> **Task details**
Please reproduce the final stretch of the listing below: the line that contains "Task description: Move" and all lines after it, verbatim, with nothing else.

> **Supplied material**
-------------------------
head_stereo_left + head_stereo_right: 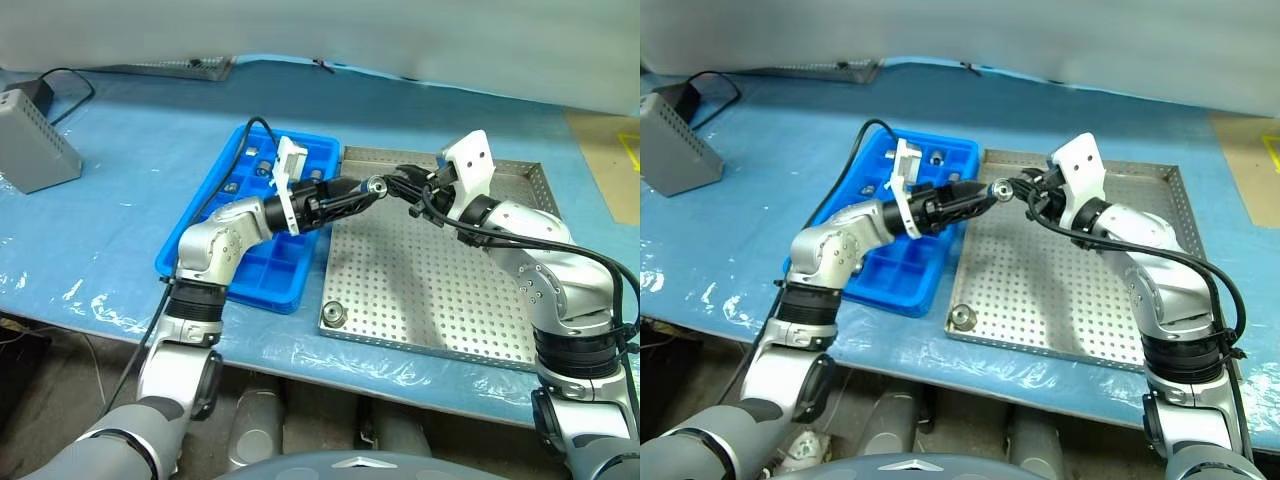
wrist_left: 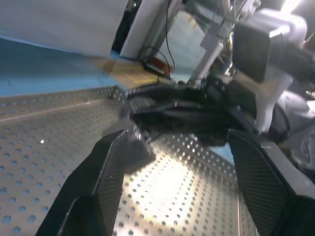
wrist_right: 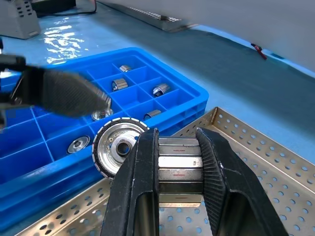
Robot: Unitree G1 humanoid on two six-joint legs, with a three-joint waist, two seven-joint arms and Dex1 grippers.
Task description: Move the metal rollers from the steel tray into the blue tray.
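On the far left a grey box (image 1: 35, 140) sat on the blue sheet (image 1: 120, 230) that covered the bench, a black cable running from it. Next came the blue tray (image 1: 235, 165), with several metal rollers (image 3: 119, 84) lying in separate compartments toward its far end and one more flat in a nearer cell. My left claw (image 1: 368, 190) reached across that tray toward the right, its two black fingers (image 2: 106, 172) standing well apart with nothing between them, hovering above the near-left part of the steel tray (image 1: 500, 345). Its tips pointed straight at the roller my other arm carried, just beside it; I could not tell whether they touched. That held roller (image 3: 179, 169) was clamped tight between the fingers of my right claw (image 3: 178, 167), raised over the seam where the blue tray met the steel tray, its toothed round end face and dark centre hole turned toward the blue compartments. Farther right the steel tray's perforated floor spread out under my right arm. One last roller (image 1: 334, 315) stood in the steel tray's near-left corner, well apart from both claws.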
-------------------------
> **Solution below**
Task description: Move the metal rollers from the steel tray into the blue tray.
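On the far left a grey box (image 1: 35, 140) sat on the blue sheet (image 1: 120, 230) that covered the bench, a black cable running from it. Next came the blue tray (image 1: 235, 165), with several metal rollers (image 3: 119, 84) lying in separate compartments toward its far end and one more flat in a nearer cell. My left claw (image 1: 368, 190) reached across that tray toward the right, its two black fingers (image 2: 106, 172) standing well apart with nothing between them, hovering above the near-left part of the steel tray (image 1: 500, 345). Its tips pointed straight at the roller my other arm carried, just beside it; I could not tell whether they touched. That held roller (image 3: 179, 169) was clamped tight between the fingers of my right claw (image 3: 178, 167), raised over the seam where the blue tray met the steel tray, its toothed round end face and dark centre hole turned toward the blue compartments. Farther right the steel tray's perforated floor spread out under my right arm. One last roller (image 1: 334, 315) stood in the steel tray's near-left corner, well apart from both claws.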

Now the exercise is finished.